David Boudia had big dreams — so big that they played themselves out on the stage of the Olympics. He’d trained for years for that dive and when he took it something happened.

He came up with a handful of medals that couldn’t fill his empty heart.

“Being in the Olympics was a dream of mine since I was a kid,” said Boudia, who tried out a number of sports before he landed on diving.

But when he did, he trained hard.

‘Is that it?’

He was USA Diving’s male athlete of the year in 2008, the year he made it to his first Olympic Games in Beijing.

He dived and he came home. And when he did, he thought — “Is that it?”

The little boy who had dreamed Olympic dreams found himself at the top of his game — and all he felt was emptiness, he said.

“I’ve tasted a lot of things that the world would say is satisfying,” said Boudia, who later won a gold and bronze medal in London in 2012 and silver and bronze medal in Rio in 2016. “I’ve tasted the fame and the wealth and I was never truly deeply satisfied by it.”

At first, after Beijing, he took that emptiness back with him to college at Purdue University in West Lafayette, Indiana, and fell into greater depression. But one day during his sophomore year, the state of his heart hit him like a ton of bricks. He reached out to his diving coach, Adam Soldati, who along with his wife shared with Boudia about who God really was and what He could do in his life.

“I grew up going to church with my family but going to church was more like a chore to me and was more about being a moralistic person rather than a faithful person,” Boudia said.
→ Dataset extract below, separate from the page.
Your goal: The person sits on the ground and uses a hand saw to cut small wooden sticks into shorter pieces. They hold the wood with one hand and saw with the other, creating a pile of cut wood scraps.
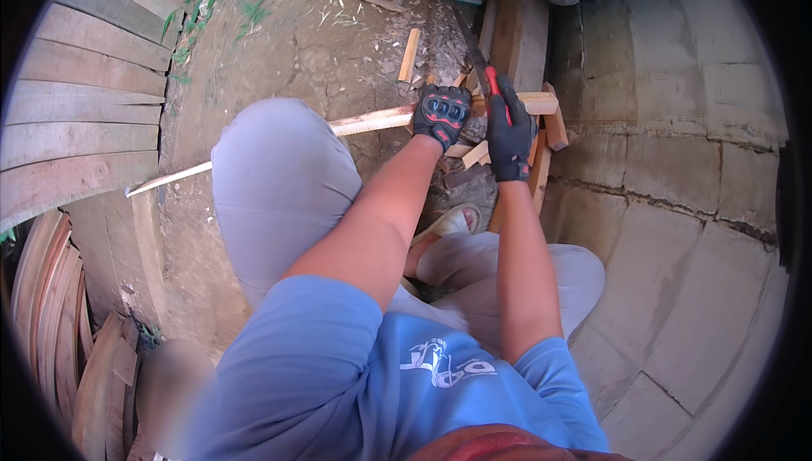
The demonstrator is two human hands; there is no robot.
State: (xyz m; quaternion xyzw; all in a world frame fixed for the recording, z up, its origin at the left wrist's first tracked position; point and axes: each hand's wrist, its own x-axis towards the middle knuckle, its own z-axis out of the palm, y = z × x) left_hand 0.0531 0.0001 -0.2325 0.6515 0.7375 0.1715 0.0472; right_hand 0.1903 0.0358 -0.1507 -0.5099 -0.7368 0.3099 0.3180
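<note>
One long, pale wooden strip (372, 121) is the item under inspection; it lies crosswise, passing beneath the left hand (442, 114). Its far end lies well to the left of that hand and low, clear of the left knee (283, 156). The knee hides a stretch between, so that both visible lengths are one piece is a judgement.

From the knee to the left hand, the strip is exposed, with darker patches on its upper face. Being slender, it should be light and fairly stiff, though its long left run may sag or whip if unsupported. Sawn faces suggest a dry, low-slip grip; splinters are likely at the edges. Just beyond the left hand, on its left, lies a loose stick (409, 55).

The left hand, in a black glove with a knuckle guard, is curled down over the strip, knuckles up; its fingertips are not visible. That hold, near the short end, appears sound for steadiness; a second support on the long left run would counter tipping.

Between the hands and nearer the body lie wooden offcuts (476, 154). The saw (491, 79) points its dark blade away from the body. The right hand (510, 139), gloved likewise, is wrapped around its red handle, above the strip. To the right of that hand, the strip's squared end projects close to a short block (554, 127). Farther right is a concrete surface (660, 249).
</note>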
Up until that point he’d seen the American dream as the place where he wanted to invest his life, but “pursuing this American dream was beginning to take control of my life and was over-promising and under-delivering every time,” he said.
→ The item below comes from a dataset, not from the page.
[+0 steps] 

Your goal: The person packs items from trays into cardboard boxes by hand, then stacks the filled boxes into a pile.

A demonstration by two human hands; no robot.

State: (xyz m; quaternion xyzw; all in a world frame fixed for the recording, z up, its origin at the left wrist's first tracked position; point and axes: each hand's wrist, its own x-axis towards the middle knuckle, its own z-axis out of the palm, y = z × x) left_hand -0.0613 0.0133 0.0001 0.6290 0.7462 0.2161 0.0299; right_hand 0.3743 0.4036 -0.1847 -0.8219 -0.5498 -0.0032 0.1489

So Boudia said he finally laid it all down and gave his life to Christ — the only One who would always satisfy.

“Pursuing your dreams without God will leave you with a longing for something more every time,” he said. “It may not be immediate but it will always come back and show you it is fleeting. Only God can fill that void.”

That’s the message he shares through his book, “Greater Than Gold: From Olympic Heartbreak to Ultimate Redemption,” which he co-wrote with Tim Ellsworth, associate vice president for university communications at Union University in Jackson, Tennessee.

‘Using his platform’

It’s also the message he wanted to share with students at the Pursue conference put on by the Alabama Baptist State Board of Missions (SBOM) on Feb. 17–18.

Chris Mills, state missionary with a focus on collegiate ministry for SBOM, said Boudia’s story resonates with the 2017 conference theme, “My Place in His Purpose.”

“He is literally using his platform as an Olympic diver to point others to Christ and share the hope that comes through Christ alone — not in fame, fortune or even a gold medal,” Mills said. “Our hope is that students heard his story and walked away challenged to use their gifts and talents to point to Christ.”